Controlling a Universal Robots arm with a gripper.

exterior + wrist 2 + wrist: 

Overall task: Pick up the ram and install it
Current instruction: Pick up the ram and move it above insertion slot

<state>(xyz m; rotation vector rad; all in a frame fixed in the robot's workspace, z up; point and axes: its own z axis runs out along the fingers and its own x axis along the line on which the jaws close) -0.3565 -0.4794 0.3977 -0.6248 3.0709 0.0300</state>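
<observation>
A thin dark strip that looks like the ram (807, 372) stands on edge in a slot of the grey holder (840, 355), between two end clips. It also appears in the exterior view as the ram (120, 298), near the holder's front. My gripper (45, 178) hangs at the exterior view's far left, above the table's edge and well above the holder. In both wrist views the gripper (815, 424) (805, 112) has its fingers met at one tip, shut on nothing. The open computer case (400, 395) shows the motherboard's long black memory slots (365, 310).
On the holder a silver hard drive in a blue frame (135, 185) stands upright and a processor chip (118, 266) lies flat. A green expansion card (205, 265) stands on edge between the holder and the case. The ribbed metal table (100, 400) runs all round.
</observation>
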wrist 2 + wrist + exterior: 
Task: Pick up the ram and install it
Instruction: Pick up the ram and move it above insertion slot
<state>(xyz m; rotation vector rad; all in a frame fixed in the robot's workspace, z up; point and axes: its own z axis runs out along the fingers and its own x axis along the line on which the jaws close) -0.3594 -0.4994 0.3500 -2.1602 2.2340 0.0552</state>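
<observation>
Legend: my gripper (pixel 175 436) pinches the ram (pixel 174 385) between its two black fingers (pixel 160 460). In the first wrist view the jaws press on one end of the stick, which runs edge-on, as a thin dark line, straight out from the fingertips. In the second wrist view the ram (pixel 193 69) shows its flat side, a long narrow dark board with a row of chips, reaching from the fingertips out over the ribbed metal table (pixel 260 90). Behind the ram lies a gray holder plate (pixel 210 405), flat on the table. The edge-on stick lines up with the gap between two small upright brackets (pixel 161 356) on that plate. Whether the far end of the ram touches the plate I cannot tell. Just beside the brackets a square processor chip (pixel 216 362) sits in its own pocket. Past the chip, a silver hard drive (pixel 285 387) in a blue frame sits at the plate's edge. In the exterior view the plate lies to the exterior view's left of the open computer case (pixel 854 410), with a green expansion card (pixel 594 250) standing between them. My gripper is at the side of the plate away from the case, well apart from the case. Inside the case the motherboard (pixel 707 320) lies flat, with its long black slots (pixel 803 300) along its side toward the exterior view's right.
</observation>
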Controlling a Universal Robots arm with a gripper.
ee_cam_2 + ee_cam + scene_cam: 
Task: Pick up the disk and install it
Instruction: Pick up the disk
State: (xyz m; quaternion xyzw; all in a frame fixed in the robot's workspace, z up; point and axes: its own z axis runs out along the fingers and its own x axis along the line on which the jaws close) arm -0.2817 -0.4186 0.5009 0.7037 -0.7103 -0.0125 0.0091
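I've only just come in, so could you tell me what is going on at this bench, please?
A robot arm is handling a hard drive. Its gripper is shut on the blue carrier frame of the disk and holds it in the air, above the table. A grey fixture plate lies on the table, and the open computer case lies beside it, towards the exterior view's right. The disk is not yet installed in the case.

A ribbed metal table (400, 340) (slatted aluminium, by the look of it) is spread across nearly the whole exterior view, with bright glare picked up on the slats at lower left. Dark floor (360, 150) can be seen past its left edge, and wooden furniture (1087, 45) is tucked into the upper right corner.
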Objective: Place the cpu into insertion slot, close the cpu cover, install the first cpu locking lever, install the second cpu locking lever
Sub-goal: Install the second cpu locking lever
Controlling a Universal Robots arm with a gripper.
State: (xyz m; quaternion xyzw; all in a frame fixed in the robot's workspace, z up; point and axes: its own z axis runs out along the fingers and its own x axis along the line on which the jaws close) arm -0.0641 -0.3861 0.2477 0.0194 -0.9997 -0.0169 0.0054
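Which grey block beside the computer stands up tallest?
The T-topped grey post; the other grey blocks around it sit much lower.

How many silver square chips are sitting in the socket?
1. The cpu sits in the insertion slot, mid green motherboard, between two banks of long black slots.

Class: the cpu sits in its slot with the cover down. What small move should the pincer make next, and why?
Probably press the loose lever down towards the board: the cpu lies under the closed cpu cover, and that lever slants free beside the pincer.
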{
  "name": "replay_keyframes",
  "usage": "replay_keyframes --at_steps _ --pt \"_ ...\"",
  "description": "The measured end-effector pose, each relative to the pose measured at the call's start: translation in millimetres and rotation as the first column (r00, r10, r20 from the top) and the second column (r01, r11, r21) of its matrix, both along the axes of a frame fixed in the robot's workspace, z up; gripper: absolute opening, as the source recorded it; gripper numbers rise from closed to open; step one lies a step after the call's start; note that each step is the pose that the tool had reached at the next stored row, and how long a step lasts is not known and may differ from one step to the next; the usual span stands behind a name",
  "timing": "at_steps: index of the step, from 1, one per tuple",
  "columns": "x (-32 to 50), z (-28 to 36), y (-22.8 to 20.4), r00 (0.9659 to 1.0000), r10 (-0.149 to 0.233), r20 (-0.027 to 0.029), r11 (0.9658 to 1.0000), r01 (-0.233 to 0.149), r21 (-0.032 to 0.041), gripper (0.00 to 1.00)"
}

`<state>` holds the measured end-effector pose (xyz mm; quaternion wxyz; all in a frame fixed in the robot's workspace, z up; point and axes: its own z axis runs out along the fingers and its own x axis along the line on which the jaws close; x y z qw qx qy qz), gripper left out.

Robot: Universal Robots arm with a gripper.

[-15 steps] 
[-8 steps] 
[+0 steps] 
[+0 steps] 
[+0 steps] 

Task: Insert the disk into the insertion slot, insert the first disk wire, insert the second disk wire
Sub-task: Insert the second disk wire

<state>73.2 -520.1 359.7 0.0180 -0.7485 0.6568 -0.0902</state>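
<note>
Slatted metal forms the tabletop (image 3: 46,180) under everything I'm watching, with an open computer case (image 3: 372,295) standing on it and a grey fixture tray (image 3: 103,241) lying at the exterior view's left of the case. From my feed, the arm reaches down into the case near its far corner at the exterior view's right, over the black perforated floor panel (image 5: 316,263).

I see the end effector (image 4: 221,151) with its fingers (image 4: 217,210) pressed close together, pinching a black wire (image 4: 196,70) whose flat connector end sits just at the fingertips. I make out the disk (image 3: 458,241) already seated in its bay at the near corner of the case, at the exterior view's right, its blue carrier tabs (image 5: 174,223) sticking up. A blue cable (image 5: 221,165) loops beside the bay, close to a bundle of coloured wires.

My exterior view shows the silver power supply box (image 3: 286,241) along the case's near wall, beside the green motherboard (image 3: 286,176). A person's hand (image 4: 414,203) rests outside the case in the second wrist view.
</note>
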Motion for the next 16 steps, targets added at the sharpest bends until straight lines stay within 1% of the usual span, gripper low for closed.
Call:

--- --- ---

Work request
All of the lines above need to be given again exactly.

Answer below
Controlling a Universal Robots arm with a gripper.

exterior + wrist 2 + wrist: 

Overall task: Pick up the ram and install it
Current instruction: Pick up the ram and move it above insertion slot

<state>(xyz m; rotation vector rad; all in a frame fixed in the robot's workspace, z up; point and axes: its own z axis runs out along the fingers and its own x axis along the line on which the jaws close) -0.3565 -0.4794 0.3977 -0.6248 3.0709 0.0300</state>
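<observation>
A thin dark strip that looks like the ram (807, 372) stands on edge in a slot of the grey holder (840, 355), between two end clips. It also appears in the exterior view as the ram (120, 298), near the holder's front. My gripper (45, 178) hangs at the exterior view's far left, above the table's edge and well above the holder. In both wrist views the gripper (815, 424) (805, 112) has its fingers met at one tip, shut on nothing. The open computer case (400, 395) shows the motherboard's long black memory slots (365, 310).
On the holder a silver hard drive in a blue frame (135, 185) stands upright and a processor chip (118, 266) lies flat. A green expansion card (205, 265) stands on edge between the holder and the case. The ribbed metal table (100, 400) runs all round.
</observation>
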wrist 2 + wrist + exterior: 
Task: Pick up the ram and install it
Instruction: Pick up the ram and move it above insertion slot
<state>(xyz m; rotation vector rad; all in a frame fixed in the robot's workspace, z up; point and axes: its own z axis runs out along the fingers and its own x axis along the line on which the jaws close) -0.3594 -0.4994 0.3500 -2.1602 2.2340 0.0552</state>
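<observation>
Legend: my gripper (pixel 175 436) pinches the ram (pixel 174 385) between its two black fingers (pixel 160 460). In the first wrist view the jaws press on one end of the stick, which runs edge-on, as a thin dark line, straight out from the fingertips. In the second wrist view the ram (pixel 193 69) shows its flat side, a long narrow dark board with a row of chips, reaching from the fingertips out over the ribbed metal table (pixel 260 90). Behind the ram lies a gray holder plate (pixel 210 405), flat on the table. The edge-on stick lines up with the gap between two small upright brackets (pixel 161 356) on that plate. Whether the far end of the ram touches the plate I cannot tell. Just beside the brackets a square processor chip (pixel 216 362) sits in its own pocket. Past the chip, a silver hard drive (pixel 285 387) in a blue frame sits at the plate's edge. In the exterior view the plate lies to the exterior view's left of the open computer case (pixel 854 410), with a green expansion card (pixel 594 250) standing between them. My gripper is at the side of the plate away from the case, well apart from the case. Inside the case the motherboard (pixel 707 320) lies flat, with its long black slots (pixel 803 300) along its side toward the exterior view's right.
</observation>
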Controlling a Universal Robots arm with a gripper.
ee_cam_2 + ee_cam + scene_cam: 
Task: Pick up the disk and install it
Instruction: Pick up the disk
State: (xyz m; quaternion xyzw; all in a frame fixed in the robot's workspace, z up; point and axes: its own z axis runs out along the fingers and its own x axis along the line on which the jaws close) arm -0.2817 -0.4186 0.5009 0.7037 -0.7103 -0.0125 0.0091
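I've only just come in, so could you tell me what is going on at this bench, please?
A robot arm is handling a hard drive. Its gripper is shut on the blue carrier frame of the disk and holds it in the air, above the table. A grey fixture plate lies on the table, and the open computer case lies beside it, towards the exterior view's right. The disk is not yet installed in the case.

A ribbed metal table (400, 340) (slatted aluminium, by the look of it) is spread across nearly the whole exterior view, with bright glare picked up on the slats at lower left. Dark floor (360, 150) can be seen past its left edge, and wooden furniture (1087, 45) is tucked into the upper right corner.
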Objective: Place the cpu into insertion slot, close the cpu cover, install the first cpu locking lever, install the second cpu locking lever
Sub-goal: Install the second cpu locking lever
Controlling a Universal Robots arm with a gripper.
State: (xyz m; quaternion xyzw; all in a frame fixed in the robot's workspace, z up; point and axes: its own z axis runs out along the fingers and its own x axis along the line on which the jaws close) arm -0.0641 -0.3861 0.2477 0.0194 -0.9997 -0.0169 0.0054
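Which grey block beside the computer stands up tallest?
The T-topped grey post; the other grey blocks around it sit much lower.

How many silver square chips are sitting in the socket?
1. The cpu sits in the insertion slot, mid green motherboard, between two banks of long black slots.

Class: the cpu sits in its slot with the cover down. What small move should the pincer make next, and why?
Probably press the loose lever down towards the board: the cpu lies under the closed cpu cover, and that lever slants free beside the pincer.
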{
  "name": "replay_keyframes",
  "usage": "replay_keyframes --at_steps _ --pt \"_ ...\"",
  "description": "The measured end-effector pose, each relative to the pose measured at the call's start: translation in millimetres and rotation as the first column (r00, r10, r20 from the top) and the second column (r01, r11, r21) of its matrix, both along the axes of a frame fixed in the robot's workspace, z up; gripper: absolute opening, as the source recorded it; gripper numbers rise from closed to open; step one lies a step after the call's start; note that each step is the pose that the tool had reached at the next stored row, and how long a step lasts is not known and may differ from one step to the next; the usual span stands behind a name",
  "timing": "at_steps: index of the step, from 1, one per tuple",
  "columns": "x (-32 to 50), z (-28 to 36), y (-22.8 to 20.4), r00 (0.9659 to 1.0000), r10 (-0.149 to 0.233), r20 (-0.027 to 0.029), r11 (0.9658 to 1.0000), r01 (-0.233 to 0.149), r21 (-0.032 to 0.041), gripper (0.00 to 1.00)"
}

`<state>` holds the measured end-effector pose (xyz mm; quaternion wxyz; all in a frame fixed in the robot's workspace, z up; point and axes: its own z axis runs out along the fingers and its own x axis along the line on which the jaws close; x y z qw qx qy qz), gripper left out.

Robot: Universal Robots arm with a gripper.

[-15 steps] 
[-8 steps] 
[+0 steps] 
[+0 steps] 
[+0 steps] 

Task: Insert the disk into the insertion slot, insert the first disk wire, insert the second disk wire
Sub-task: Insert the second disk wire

<state>73.2 -520.1 359.7 0.0180 -0.7485 0.6568 -0.0902</state>
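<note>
Slatted metal forms the tabletop (image 3: 46,180) under everything I'm watching, with an open computer case (image 3: 372,295) standing on it and a grey fixture tray (image 3: 103,241) lying at the exterior view's left of the case. From my feed, the arm reaches down into the case near its far corner at the exterior view's right, over the black perforated floor panel (image 5: 316,263).

I see the end effector (image 4: 221,151) with its fingers (image 4: 217,210) pressed close together, pinching a black wire (image 4: 196,70) whose flat connector end sits just at the fingertips. I make out the disk (image 3: 458,241) already seated in its bay at the near corner of the case, at the exterior view's right, its blue carrier tabs (image 5: 174,223) sticking up. A blue cable (image 5: 221,165) loops beside the bay, close to a bundle of coloured wires.

My exterior view shows the silver power supply box (image 3: 286,241) along the case's near wall, beside the green motherboard (image 3: 286,176). A person's hand (image 4: 414,203) rests outside the case in the second wrist view.
</note>
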Motion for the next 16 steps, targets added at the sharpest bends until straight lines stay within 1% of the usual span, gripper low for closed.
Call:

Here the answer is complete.